#### What is being asked:
Write out the entire listing below exactly as it appears, minus any pictures.
|---|
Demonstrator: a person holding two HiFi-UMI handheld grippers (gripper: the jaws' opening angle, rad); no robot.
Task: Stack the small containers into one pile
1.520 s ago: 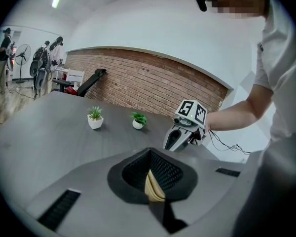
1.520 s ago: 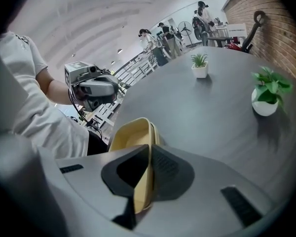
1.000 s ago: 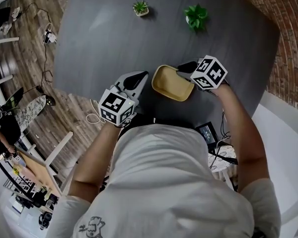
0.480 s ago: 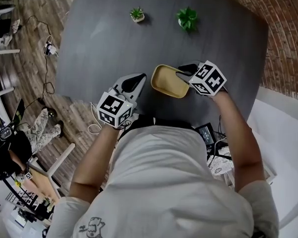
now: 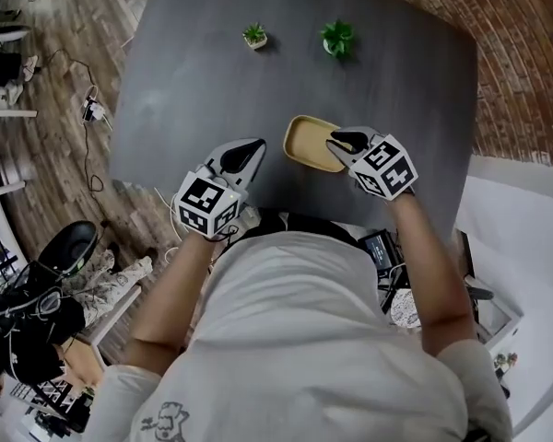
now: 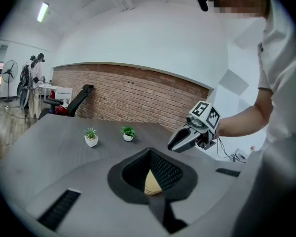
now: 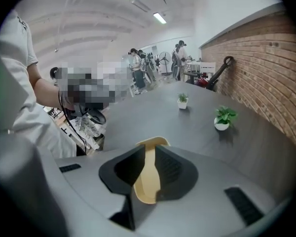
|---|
#### Response for this exercise:
Demonstrator: a person holding two HiFi-UMI handheld grippers (gripper: the jaws' opening angle, rad); no robot.
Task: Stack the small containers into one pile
1.520 s ago: 
1.520 s ago: 
1.000 s ago: 
0.480 s ago: 
now: 
now: 
now: 

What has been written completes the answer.